Proprio contro Ladislao, B. ebbe a rivolgere una canzone, "Io ti consiglio che tu stia al segno", che per la sua fierezza fermò l'attenzione del Croce, ed è certo esemplare del tono, di retore ingenuo ma non incondito, cui si affida la voce di Bruscaccio. La poesia di B., nutrita di passione politica, non dovette passare inosservata neanche tra i contemporanei, se lo Stefani ebbe cura di raccogliere le sue composizioni poetiche accanto a quelle dei migliori poeti del secolo. Gli incipit e le occasioni di alcuni dei componimenti possono ben suggerire il clima della raccolta: "Per liber mantenere il popol mio", canzone a Maso degli Albizzi, nel suo gonfalonierato (1393) e, allo stesso, la canzone "Io parlerò perc'altri non si taccia"; "Aprite gli occhi, o cari cittadini", canzone "agli Ambasciadori Fiorentini et a' Dieci di Bologna quando aveano a dare il lodo tra il Marchese Niccolò d'Este e il Conte Giovanni da Barbiano e Astore Manfredi" (1395-96); "O terco sacro ciel, col tuo valore", canzone "quando messer Donato Acciaiuoli fu confinato a Barletta" (1396); "Agri sospir, che dal doglioso core", canzone "quando fu rotto il duca di Melano a Mantova" (Governolo, 28 ag. 1397); "Che fai, che pensi, o alma negligente", sirventese contro Venceslao di Lussemburgo (1409); e, oltre alla menzionata canzone contro Ladislao, la sestina "Formato ch'ebbe Iddio i cieli e il mondo", nella quale invoca la fine dello scisma e la pace in Italia, nonché una frottola contro Pisa, "Deus in aiutorium meo m'intende", il cui soprannome, "Pisanella", lascia trasparire l'intenzione, ma forse anche l'effetto, d'una vasta circolazione popolare.

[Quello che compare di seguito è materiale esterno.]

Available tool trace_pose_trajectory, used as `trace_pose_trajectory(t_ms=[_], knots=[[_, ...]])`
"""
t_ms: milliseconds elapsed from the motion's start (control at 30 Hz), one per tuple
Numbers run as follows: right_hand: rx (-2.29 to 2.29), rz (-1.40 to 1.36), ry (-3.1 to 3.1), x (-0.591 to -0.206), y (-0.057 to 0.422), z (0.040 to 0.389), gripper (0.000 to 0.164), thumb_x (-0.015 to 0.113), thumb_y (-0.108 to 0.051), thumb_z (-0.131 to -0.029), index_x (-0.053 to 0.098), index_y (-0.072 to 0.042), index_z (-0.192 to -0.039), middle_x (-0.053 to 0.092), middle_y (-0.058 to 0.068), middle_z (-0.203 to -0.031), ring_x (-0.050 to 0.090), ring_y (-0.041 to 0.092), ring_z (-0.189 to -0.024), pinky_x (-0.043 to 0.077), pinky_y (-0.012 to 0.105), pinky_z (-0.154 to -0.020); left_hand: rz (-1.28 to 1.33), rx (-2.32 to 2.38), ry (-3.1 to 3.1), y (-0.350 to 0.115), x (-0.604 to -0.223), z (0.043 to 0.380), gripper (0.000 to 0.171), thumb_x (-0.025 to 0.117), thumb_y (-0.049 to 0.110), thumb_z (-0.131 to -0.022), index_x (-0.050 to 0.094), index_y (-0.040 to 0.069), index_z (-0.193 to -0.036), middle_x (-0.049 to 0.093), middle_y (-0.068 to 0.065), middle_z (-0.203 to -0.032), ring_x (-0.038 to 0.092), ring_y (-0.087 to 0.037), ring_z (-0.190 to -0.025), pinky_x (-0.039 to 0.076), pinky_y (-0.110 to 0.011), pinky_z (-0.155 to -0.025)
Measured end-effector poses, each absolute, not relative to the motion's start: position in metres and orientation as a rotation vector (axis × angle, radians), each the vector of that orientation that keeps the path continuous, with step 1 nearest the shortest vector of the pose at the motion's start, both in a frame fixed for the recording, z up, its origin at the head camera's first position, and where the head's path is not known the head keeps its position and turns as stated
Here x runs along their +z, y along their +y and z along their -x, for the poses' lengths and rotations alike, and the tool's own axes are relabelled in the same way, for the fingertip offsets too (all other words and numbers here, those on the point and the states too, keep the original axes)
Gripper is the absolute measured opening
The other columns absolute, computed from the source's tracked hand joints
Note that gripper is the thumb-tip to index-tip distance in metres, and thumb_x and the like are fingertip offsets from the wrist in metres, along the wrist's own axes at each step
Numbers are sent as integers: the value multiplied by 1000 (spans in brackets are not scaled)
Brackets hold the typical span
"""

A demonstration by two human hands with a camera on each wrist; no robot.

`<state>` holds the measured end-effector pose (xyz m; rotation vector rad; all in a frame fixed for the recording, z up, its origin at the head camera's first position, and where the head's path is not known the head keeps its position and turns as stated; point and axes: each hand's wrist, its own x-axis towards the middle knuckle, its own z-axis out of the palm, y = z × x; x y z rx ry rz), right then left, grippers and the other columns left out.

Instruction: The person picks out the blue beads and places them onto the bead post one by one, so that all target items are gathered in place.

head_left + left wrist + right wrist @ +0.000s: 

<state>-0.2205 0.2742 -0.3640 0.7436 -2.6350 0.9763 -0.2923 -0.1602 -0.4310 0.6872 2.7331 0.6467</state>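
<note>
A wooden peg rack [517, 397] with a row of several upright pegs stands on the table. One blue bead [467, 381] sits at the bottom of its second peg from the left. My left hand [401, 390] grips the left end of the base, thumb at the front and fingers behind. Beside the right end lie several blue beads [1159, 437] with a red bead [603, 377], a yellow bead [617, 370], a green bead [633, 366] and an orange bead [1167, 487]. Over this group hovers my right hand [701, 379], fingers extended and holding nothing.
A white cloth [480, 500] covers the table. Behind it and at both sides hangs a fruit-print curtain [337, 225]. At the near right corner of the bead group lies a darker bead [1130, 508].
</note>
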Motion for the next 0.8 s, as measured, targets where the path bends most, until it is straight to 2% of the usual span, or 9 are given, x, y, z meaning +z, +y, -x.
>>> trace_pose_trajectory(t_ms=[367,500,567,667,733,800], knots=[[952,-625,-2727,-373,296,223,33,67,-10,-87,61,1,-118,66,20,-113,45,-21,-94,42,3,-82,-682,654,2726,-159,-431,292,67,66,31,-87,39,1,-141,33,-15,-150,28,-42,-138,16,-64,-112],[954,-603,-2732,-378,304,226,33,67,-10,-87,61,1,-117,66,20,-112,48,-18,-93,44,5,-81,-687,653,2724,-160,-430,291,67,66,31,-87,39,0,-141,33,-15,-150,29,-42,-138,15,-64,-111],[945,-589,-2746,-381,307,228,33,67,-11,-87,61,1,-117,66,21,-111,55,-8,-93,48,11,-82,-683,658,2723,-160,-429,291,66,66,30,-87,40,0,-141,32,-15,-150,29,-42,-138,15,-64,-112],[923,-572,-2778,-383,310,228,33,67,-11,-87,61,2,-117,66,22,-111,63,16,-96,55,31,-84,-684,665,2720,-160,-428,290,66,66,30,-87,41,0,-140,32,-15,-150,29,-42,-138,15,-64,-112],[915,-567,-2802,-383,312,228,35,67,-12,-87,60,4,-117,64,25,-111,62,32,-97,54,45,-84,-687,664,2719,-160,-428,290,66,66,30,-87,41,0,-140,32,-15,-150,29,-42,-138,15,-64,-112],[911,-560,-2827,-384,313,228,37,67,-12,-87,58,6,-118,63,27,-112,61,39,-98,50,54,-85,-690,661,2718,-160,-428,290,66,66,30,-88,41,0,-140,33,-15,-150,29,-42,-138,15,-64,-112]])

Fra le rime non politiche, più che due canzoni, fra stilnovistiche e petrarchesche (l'una d'amore, "Nova angioletta, che dall'alto Inpiro", l'altra di pentimento, "Lasso, che giunto son presso alla sera" nella quale "considerando la sua vecchieçça et com'è vivuto peccatore... invoca nostra donna per lui"), sono degni di nota i versetti "Specchio delle donne sanç'amore", in cui par di cogliere, nonostante l'impiego di un motivo topico come la contrapposizione delle bellezze giovanili alla deformità della vecchiaia, una certa realistica schiettezza.
Bibl.: Due canzoni politiche di B. da R. ..., a cura di P. Fanfani, Firenze 1863, pp. 5-9; F.Zambrini, Le opere volgari a stampa…, Appendice, Bologna 1884, p. 22;A.Medin, Le rime di B. da R., in Giorn. stor. della letter. ital., XXV (1895), pp. 185-248;F. Zambrini, Le opere volgari a stampa…, Supplem., a cura di S. Morpurgo, Bologna 1929, n. 399; B. Croce, Ricerche di antica letteratura meridionale, in Archivio stor. per le provincie napol., n.s., XVII (1931), pp. 25-27; Poeti minori del Trecento, a cura di N. Sapegno, Milano-Napoli 1952, pp. 241-49, 1144; N. Sapegno, Il Trecento, Milano 1966, pp. 496-498; D. Weinstein, The myth of Florence, in Florentine Studies…, a c. di N. Rubinstein, London 1968, pp. 32 s.; Rimatori del Trecento, a c. di G. Corsi, Torino 1969, pp. 546-56.